TL;DR: No. It’s not exactly the same situation.
A friend asked in the Egyptian Geeks Facebook group in Arabic:
Is Angular 2 a suitable name, or does it need a new name? Or am I just not getting the big picture?
Because when I learned about it, I found a lot of different, removed, and new pieces.
As ASP.NET 5 became ASP.NET Core 1, is it a good idea to pick a new name to show the big difference from Angular 1?
Or is this just my problem and the difference isn’t that big?
I thought that it is a logical question. Here is my take on it, as a non Angular team official or affiliate…
First, the question has a good point.
The “Core” naming came from Microsoft’s plans to make everything in the new ecosystem “Dot Net Core”-first.
Microsoft always tried to make the point for people that ASP.NET 5 is a “Version 1” product, that is neither neither as version-complete or as mature as ASP.NET 5.
This is way before the rename to ASP.NET Core 1.
Maturity And Meaning Of Upgrade
The Angular team has a different vision. They have confidence that they transferred all their lessons developing Angular 1 into the development of Angular 2. Which is why they really feel it is an upgrade.
They want people to move to Angular 2 automatically, not to feel that they are back into the “framework selection” process again.
I bet the Angular 2’s ideal world is one where they can stop Angular 1 support as soon as they release Angular 2. Except they definitely won’t, so that they don’t let they users down.
Naming Is Hard
As the ASP.NET team themselves always said, naming is a Marketing issue rather than a technical issue. It’s not simple. Everyone have different considerations when naming things.
Another example is Aurelia. Aurelia couldn’t be just “Durandal Next”, because the name “Durandal” has been related to failure in people’s minds (after a failed kickstarter).

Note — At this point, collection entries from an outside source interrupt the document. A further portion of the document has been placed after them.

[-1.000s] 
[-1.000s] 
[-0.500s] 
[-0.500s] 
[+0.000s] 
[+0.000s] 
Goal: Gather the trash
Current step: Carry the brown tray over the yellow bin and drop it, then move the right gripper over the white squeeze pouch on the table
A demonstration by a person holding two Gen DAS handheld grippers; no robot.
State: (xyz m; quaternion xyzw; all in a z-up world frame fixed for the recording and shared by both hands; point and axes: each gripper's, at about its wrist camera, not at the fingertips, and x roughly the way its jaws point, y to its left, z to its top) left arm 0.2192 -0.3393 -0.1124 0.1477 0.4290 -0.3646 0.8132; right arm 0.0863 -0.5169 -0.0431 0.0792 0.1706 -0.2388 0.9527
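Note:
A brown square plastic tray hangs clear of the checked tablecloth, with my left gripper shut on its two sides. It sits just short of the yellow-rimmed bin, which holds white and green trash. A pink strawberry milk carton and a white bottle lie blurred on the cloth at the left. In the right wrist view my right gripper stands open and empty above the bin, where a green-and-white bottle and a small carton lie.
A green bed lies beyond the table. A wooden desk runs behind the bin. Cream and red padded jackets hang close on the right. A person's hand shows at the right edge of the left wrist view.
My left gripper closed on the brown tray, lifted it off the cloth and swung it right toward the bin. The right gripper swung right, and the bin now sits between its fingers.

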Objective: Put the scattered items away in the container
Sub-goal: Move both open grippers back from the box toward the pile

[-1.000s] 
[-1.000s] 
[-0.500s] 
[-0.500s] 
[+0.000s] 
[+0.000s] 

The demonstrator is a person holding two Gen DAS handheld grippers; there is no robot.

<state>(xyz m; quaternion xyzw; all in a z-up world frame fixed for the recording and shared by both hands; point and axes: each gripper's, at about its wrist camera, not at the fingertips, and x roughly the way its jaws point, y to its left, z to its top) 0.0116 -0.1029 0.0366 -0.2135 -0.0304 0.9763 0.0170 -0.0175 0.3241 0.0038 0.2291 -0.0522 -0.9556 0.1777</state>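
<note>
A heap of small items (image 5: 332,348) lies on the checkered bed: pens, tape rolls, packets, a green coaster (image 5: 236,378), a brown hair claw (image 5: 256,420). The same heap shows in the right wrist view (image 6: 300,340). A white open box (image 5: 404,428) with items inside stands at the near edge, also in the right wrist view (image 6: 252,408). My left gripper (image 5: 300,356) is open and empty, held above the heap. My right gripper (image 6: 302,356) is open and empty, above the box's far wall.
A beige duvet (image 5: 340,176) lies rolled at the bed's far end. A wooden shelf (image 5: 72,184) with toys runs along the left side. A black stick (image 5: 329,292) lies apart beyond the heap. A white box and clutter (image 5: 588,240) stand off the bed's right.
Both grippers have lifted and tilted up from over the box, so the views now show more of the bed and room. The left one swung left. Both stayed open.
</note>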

It is the opposite situation in the Angular case. It’s hard for it to be called anything else (even something that has the word “Angular” in it), because it needs to be interpreted as an upgrade.
This is, again, not what Microsoft wanted to communicate. They wanted the new name to convey their message that the new ASP.NET framework is NOT an upgrade.
It does not the experience of 15 years of work on the existing ASP.NET framework and add to it in a newer version. It’s a different, modern, lean framework, that is still in year 1.
You can see the contrast clearly.
The Standard Answer
A few others have also pointed out that as per Semantic Versioning, a major version number is acceptable for breaking changes.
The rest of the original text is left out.